Today we are left with a governmental system that still externally conforms to the structure of left and right, liberal and conservative, blue and red. But these are hollow forms. In the past few decades their actual substance has become intensely conservative, such that the “liberals” have become deeply beholden to interests of their wealthy corporate donors, and the “conservatives” lead the way as a gruesome mix of unscrupulous businessmen and quasi-fascist media shills (both elements being embodied in our current President).


The defining political characteristic of modern liberals like Frank or Hillary Clinton is a general ethic of social liberalism and moderate economic interventionism, necessary in order to differentiate them from the radical conservatives whose free-market ideology and hyper-militaristic foreign policy they’ve now mostly adopted (Frank, for example, is an ardent supporter of the Israeli occupation of Palestinian territories). This has clearly been a poor electoral strategy for liberals, as the most recent elections show, because voters aren’t actually given a substantive choice on the fundamental structuring of our society.

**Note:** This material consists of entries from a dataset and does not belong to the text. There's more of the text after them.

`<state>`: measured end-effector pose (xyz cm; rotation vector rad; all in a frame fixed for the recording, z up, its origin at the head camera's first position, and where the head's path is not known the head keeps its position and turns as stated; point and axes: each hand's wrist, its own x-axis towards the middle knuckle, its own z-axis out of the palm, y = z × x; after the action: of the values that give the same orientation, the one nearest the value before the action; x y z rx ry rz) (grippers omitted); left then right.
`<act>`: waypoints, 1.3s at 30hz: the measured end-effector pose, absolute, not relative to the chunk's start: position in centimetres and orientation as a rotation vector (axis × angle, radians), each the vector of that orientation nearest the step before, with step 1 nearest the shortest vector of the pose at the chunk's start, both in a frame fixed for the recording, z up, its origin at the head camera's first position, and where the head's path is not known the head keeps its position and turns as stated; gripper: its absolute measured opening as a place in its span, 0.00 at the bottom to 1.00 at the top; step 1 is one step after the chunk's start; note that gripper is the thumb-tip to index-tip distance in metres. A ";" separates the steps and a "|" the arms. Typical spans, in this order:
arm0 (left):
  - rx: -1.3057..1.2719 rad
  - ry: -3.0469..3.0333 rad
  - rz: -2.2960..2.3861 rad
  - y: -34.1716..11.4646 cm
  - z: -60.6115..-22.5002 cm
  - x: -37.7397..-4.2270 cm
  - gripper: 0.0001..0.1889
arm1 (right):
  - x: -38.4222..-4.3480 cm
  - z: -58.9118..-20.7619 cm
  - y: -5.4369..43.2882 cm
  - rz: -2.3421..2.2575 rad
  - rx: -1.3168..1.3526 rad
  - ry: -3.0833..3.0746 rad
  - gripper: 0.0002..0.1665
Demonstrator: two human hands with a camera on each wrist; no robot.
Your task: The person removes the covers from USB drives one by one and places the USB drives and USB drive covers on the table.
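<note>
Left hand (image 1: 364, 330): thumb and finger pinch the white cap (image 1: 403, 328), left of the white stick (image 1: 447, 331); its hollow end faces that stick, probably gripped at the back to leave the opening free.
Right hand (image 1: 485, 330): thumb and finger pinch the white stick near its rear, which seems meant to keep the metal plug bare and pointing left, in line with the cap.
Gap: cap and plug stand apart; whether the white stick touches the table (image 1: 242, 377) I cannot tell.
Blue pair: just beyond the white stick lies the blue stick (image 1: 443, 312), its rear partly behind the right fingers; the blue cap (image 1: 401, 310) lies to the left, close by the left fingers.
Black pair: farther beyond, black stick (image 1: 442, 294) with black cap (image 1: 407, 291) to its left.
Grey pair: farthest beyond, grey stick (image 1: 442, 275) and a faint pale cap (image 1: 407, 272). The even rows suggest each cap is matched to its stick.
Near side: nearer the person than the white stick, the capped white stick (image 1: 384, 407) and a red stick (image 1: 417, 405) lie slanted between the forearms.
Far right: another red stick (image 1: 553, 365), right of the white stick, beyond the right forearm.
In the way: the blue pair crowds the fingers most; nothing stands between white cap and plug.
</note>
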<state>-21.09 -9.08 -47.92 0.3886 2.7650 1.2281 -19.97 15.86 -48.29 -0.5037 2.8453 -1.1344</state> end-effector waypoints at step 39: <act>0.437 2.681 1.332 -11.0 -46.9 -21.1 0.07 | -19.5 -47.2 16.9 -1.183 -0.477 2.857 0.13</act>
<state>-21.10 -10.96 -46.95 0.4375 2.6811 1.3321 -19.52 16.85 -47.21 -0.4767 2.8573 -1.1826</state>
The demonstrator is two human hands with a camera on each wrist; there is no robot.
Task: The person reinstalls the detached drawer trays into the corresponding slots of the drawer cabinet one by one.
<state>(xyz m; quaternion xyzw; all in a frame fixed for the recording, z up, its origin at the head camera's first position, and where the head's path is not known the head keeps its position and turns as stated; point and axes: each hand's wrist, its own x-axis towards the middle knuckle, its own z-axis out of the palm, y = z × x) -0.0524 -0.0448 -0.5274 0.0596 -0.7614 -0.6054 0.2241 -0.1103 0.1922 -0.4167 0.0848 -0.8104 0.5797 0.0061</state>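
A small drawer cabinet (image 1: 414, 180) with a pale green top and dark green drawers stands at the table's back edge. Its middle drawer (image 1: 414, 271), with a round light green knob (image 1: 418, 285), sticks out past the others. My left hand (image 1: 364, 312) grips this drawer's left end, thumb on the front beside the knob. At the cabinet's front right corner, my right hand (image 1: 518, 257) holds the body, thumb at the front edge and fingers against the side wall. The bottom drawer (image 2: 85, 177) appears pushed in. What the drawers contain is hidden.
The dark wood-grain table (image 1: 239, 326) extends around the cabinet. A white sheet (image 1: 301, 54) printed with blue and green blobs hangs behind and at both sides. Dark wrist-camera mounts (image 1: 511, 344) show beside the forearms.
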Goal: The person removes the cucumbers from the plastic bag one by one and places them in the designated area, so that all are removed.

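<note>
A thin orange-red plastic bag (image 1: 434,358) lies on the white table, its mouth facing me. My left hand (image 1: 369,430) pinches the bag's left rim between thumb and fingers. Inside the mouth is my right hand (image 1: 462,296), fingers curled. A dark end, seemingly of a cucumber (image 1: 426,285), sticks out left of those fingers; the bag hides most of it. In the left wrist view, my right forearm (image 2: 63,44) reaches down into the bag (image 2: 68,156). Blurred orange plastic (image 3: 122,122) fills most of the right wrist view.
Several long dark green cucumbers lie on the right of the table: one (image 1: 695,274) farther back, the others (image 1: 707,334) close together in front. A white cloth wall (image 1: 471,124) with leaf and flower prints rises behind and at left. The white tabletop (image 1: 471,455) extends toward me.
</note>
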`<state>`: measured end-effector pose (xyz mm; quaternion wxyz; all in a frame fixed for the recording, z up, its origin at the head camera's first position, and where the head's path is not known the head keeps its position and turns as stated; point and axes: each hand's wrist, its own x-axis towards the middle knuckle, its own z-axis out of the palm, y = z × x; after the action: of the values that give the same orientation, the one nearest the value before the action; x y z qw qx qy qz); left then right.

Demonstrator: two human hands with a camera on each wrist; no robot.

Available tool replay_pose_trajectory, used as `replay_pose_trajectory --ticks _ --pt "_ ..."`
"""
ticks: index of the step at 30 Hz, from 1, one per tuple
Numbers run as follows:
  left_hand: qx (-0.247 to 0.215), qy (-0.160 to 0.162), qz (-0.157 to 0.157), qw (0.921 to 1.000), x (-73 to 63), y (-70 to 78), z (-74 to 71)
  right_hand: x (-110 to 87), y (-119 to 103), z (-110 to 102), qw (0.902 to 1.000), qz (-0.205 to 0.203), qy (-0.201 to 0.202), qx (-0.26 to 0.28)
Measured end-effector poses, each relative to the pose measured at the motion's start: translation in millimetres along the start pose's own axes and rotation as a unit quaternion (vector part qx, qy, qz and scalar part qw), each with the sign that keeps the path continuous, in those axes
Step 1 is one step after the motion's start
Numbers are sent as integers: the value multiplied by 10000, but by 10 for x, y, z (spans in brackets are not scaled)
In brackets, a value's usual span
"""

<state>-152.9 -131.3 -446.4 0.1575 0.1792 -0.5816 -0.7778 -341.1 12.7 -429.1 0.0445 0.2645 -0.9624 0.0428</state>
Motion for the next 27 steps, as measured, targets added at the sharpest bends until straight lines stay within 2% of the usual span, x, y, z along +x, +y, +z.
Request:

I’m not arguing that we should expect anything else from these men, or even that their careers somehow totally ignored the public interest due to some slavish adherence to capitalist dogma. What I’m more annoyed about is that Middlebury,  a supposedly “critical” institution of higher learning, subscribes to such a limited perspective on what can be discussed in politics. This completely ignores the large amounts of people who support more radical social democratic policies or combative corporate regulations that go far beyond Frank’s business-friendly, slap-on-the-wrist approach.


It’s time that we stop assuming modrn capitalism is the only viable way to structure our society, and start to openly assess it. There’s not enough room in this column today to fully explain why that is, but I guarantee you that this assessment won’t happen as long as we hold up the “common ground” of capital’s political surrogates as the entirety of the acceptable debate.